→ What you have to do
A verbatim transcript of the data that follows, free of images, is the expected result.

□ □ □ □ □

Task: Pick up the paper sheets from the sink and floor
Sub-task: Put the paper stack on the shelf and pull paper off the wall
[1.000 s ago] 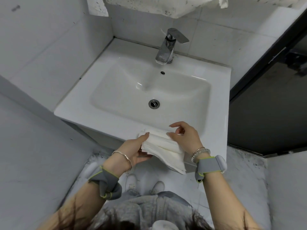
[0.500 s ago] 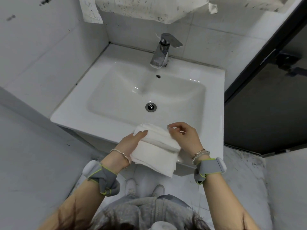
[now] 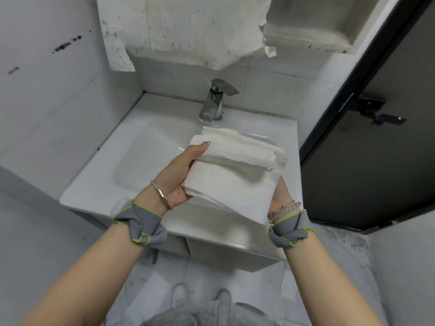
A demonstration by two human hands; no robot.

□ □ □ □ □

→ Finished task
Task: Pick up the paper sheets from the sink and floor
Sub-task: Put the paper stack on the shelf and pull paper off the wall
[1.000 s ago] 
[0.500 s ago] 
[now] 
A demonstration by two human hands; no robot.

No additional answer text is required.